On December 13, 2018, Morcheles served the plaintiffs with a notice of nonparty deposition, a subpoena dueces tecum, and a subpoena ad testificandum with regard to the same representative of IME Advocates. In addition, he served a demand for certain disclosure relating to [*2]a representative of IME Watchdog, Inc., who attended a May 2018 vocational rehabilitation assessment. In an order dated February 26, 2019, the Supreme Court, inter alia, granted those branches of the plaintiffs’ motion which were to quash the subpoena duces tecum and subpoena ad testificandum, and for a protective order with respect to the demand for certain disclosure relating to the representative of IME Watchdog, Inc. Morcheles appeals from both orders. During the pendency of the appeals, Morcheles died, and Linda M. Coronato, temporary administrator of Morcheles’s estate, was substituted as the appellant.

“This case highlights a tension in CPLR 3101’s treatment of attorney work product (which is not obtainable) and trial preparation materials (which may be disclosed only upon a showing that the party seeking discovery has a substantial need of the materials in the preparation of the case and is unable without undue hardship to obtain the substantial equivalent of the materials by other means)” (People v Kozlowski, 11 NY3d 223, 244 [internal quotation marks and citation omitted]). “Attorney work product under CPLR 3101(c), which is subject to an absolute privilege, is generally limited to materials prepared by an attorney, while acting as an attorney, which contain his or her legal analysis, conclusions, theory, or strategy” (Geffner v Mercy Med. Ctr., 125 AD3d 802, 802). “Materials or documents that could have been prepared by a layperson do not fall within the attorney work product exception” (Salzer v Farm Family Life Ins. Co., 280 AD2d 844, 846). Here, the plaintiffs, as the parties asserting the privilege, did not meet their burden of establishing that the subject notes and reports prepared by the non-attorney representatives who observed the IMEs constituted attorney work product (see People v Kozlowski, 11 NY3d at 244; Geffner v Mercy Med. Ctr., 125 AD3d at 802).

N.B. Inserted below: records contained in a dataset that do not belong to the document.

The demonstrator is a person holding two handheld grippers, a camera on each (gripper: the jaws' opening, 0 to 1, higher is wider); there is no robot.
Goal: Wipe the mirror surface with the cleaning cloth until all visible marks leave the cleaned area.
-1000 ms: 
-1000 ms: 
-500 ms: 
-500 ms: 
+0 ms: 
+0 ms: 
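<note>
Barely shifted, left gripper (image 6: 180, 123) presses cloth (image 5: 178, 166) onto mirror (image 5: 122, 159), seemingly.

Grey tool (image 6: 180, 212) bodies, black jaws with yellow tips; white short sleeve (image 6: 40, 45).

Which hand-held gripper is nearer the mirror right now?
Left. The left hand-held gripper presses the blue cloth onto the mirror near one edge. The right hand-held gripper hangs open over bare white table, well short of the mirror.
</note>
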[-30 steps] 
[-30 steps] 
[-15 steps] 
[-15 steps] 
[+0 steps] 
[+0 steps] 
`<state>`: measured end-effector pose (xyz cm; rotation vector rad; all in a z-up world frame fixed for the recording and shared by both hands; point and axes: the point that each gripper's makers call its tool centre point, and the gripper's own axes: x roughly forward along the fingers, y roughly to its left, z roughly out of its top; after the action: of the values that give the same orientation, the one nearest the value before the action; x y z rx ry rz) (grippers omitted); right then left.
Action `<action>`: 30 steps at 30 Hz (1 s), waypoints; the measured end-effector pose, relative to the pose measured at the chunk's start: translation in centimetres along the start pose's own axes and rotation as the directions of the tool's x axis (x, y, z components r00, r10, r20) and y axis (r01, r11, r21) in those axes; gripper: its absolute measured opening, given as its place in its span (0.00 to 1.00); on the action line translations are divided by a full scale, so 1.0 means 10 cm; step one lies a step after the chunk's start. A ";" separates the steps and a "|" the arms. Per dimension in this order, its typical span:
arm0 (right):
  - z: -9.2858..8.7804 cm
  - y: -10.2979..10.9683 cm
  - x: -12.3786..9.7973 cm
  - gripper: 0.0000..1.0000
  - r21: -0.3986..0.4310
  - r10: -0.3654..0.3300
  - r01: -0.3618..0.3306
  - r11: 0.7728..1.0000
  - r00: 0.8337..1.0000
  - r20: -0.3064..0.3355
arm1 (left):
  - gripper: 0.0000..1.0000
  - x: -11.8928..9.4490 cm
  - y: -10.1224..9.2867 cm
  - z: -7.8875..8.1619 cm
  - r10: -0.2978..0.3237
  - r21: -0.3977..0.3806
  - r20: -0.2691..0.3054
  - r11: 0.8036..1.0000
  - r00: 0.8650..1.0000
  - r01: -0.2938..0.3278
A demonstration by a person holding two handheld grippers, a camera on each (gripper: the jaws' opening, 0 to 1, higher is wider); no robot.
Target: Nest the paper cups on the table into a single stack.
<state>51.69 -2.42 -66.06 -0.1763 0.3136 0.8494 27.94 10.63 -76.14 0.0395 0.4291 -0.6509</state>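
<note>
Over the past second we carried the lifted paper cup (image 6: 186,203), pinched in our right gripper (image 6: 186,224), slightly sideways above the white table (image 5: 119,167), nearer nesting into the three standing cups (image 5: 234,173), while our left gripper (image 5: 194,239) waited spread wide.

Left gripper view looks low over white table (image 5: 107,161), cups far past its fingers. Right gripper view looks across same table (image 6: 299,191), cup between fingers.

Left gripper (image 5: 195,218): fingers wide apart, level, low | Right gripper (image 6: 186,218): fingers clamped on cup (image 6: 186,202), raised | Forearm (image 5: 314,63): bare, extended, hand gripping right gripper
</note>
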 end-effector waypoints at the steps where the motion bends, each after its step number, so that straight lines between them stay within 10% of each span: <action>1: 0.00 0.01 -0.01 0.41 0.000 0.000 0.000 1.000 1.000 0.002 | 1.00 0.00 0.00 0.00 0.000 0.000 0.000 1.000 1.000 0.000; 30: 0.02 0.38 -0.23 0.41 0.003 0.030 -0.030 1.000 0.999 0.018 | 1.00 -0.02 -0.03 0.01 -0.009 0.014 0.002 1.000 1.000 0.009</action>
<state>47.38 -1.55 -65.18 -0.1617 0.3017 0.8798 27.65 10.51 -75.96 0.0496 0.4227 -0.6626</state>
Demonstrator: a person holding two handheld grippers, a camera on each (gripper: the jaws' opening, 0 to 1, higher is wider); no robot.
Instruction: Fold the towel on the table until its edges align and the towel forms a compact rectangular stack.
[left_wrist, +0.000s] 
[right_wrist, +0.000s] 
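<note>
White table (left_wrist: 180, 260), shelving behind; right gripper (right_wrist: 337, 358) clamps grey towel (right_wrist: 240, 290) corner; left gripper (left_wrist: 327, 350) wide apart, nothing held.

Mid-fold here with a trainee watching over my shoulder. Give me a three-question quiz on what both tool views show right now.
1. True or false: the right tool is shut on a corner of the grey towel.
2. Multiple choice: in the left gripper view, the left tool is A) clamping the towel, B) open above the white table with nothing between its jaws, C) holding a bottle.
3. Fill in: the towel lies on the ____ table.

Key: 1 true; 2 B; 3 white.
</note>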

However, the subject notes and reports are immune from discovery pursuant to the conditional privilege of materials prepared in anticipation of litigation or for trial (see CPLR 3101[d][2]; Markel v Pure Power Boot Camp, Inc., 171 AD3d 28, 31). CPLR 3101(d)(2) provides, in relevant part, that “materials . . . prepared in anticipation of litigation or for trial by or for another party, or by or for that other party’s representative (including an attorney, consultant, surety, indemnitor, insurer or agent), may be obtained only upon a showing that the party seeking discovery has substantial need of the materials in the preparation of the case and is unable without undue hardship to obtain the substantial equivalent of the materials by other means.” Here, the appellant has not shown any such “substantial need” and that the substantial equivalent cannot be obtained by other means.

The appellant’s remaining contentions are without merit.

BRATHWAITE NELSON, J.P., RIVERA, CHAMBERS and DOWLING, JJ., concur.